### ACTIVITY
Reproduce the listing word for word. Skip any image.

### DATASET EXCERPT
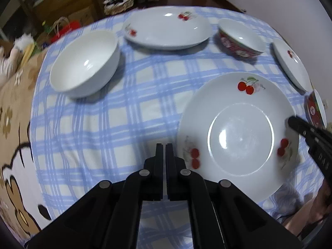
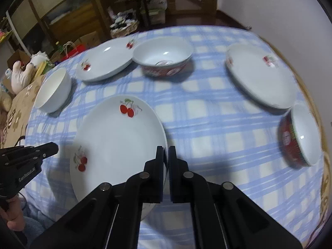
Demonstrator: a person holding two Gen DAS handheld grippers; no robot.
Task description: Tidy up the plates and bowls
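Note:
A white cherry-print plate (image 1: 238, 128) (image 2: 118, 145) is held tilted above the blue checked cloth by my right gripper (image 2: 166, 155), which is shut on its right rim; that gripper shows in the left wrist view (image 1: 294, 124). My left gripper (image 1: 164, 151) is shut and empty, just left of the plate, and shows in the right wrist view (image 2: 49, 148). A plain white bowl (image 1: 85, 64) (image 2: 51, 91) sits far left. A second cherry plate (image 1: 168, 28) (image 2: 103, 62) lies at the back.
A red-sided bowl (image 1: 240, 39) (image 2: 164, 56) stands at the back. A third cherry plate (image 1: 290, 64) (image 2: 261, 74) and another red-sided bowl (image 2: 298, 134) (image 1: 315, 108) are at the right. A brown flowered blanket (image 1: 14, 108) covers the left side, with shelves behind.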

### SOLUTION FOR THIS TASK
Demonstrator: a person holding two Gen DAS handheld grippers; no robot.
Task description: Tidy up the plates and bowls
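Note:
A white cherry-print plate (image 1: 238, 128) (image 2: 118, 145) is held tilted above the blue checked cloth by my right gripper (image 2: 166, 155), which is shut on its right rim; that gripper shows in the left wrist view (image 1: 294, 124). My left gripper (image 1: 164, 151) is shut and empty, just left of the plate, and shows in the right wrist view (image 2: 49, 148). A plain white bowl (image 1: 85, 64) (image 2: 51, 91) sits far left. A second cherry plate (image 1: 168, 28) (image 2: 103, 62) lies at the back.
A red-sided bowl (image 1: 240, 39) (image 2: 164, 56) stands at the back. A third cherry plate (image 1: 290, 64) (image 2: 261, 74) and another red-sided bowl (image 2: 298, 134) (image 1: 315, 108) are at the right. A brown flowered blanket (image 1: 14, 108) covers the left side, with shelves behind.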

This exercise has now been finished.